3. Open the file <Extract root>/devkit.tcl. The Tcl console will output message similar to this:
*** ADQ3 Series Development Kit ***
Revision: r59529
Usage:
devkit_setup - Create project
devkit_build - Build project
devkit_analyze - Analyze implemented design
devkit_mcs - Generate .mcs firmware file.
(Not needed if devkit_build is used.)
At this point, the Tcl commands specific to the development kit have been defined and are available in
the Tcl console. The project is now ready to be set up for first-time use.
Note
The development kit for ADQ3 series digitizers works differently compared to previous products since
building the user logic areas no longer requires special Tcl commands. See Section 3.5 for details.

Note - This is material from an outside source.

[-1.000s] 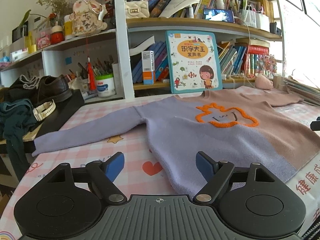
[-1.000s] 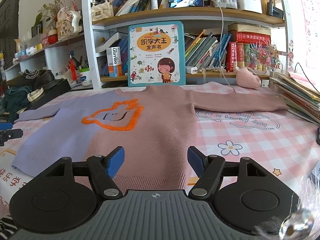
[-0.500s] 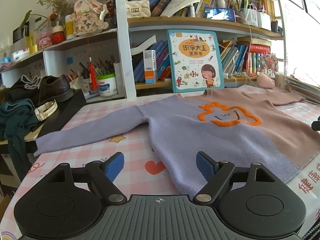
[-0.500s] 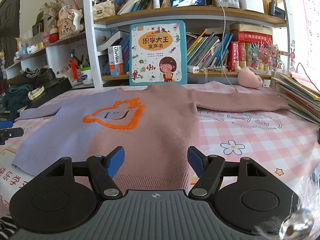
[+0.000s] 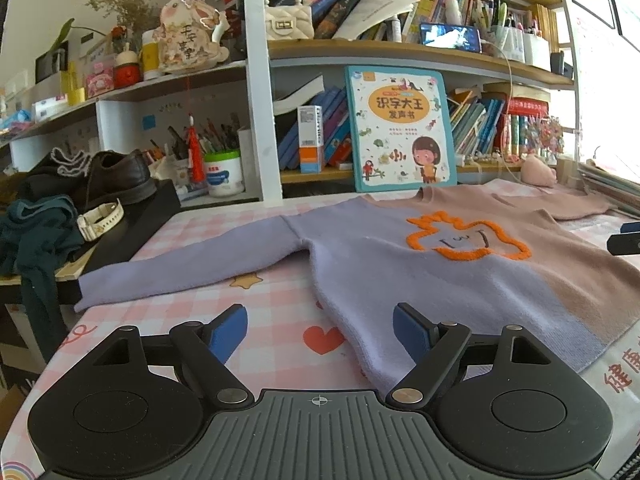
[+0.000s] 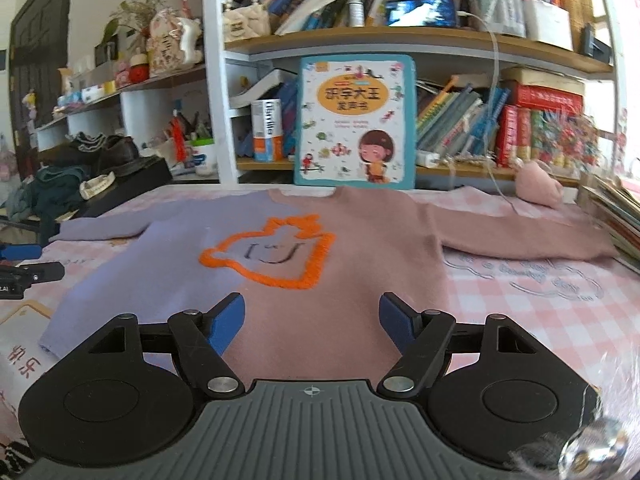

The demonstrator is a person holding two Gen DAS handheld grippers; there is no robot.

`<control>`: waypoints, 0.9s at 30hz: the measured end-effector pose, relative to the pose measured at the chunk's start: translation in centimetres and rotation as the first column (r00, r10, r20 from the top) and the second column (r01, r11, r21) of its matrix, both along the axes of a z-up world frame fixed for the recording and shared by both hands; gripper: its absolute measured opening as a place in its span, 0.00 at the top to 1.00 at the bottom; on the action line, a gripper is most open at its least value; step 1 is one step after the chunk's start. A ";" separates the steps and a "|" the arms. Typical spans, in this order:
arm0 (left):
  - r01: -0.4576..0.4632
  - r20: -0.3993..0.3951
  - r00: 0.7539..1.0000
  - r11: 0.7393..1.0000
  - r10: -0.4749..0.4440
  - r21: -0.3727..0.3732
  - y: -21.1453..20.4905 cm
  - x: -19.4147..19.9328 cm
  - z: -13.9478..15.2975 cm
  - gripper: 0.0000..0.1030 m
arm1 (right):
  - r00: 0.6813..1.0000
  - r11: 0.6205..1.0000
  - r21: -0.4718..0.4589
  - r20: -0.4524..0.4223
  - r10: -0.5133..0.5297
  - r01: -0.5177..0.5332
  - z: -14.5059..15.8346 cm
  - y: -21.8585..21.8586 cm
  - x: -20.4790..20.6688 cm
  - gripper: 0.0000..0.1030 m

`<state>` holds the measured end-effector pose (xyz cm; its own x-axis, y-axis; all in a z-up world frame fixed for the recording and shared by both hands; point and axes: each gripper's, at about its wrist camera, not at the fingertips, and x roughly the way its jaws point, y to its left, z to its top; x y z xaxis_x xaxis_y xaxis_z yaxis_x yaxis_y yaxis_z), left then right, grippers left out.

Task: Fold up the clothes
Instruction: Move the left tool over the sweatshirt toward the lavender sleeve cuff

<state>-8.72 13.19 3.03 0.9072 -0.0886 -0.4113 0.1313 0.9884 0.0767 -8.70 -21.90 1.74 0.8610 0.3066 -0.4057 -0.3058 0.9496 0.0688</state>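
Note:
A small sweater point(image 5: 400, 276) point(image 6: 352, 264), half lilac and half dusty pink with an orange outline on the chest, lies flat and face up on the pink checked tablecloth point(image 5: 192, 308), both sleeves spread out. My left gripper point(image 5: 320, 330) hovers open over the cloth at the sweater's lilac hem corner, with nothing between its blue pads. My right gripper point(image 6: 310, 322) hangs above the pink lower half, its jaws opening, nothing pinched between them. The tip of the left gripper point(image 6: 24, 264) shows at the left edge of the right wrist view.
A picture book point(image 5: 400, 128) leans upright against the crowded bookshelf just behind the sweater's collar. A black box with a shoe point(image 5: 116, 180), a watch and dark clothes stands at the left. A pink plush point(image 6: 538, 184) and stacked books point(image 6: 616, 216) sit at the right.
The right gripper has drifted sideways over the sweater, with slight blur in its view, and its jaws stand a little wider. The left gripper has stayed nearly still.

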 end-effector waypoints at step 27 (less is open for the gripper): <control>-0.137 -0.030 0.990 0.988 0.135 -0.075 4.9 1.1 -1.1 0.13 | 0.996 0.995 -0.057 -0.004 0.086 -0.086 0.4 6.1 4.1 0.23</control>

3.3 Setting Up the Project
To set up the development kit, execute the command
devkit_setup
in the Tcl console. The process may take a moment to finish. Once the setup is complete, a Vivado
project has been created and the design is ready to be built. This step only has to be completed once,
after which the following directories will have been created:
<Extract root>/
artifacts/
latest/ Contains firmware files from the most recent build.
log/ Contains firmware files from previous builds.
build/ Contains all generated project files.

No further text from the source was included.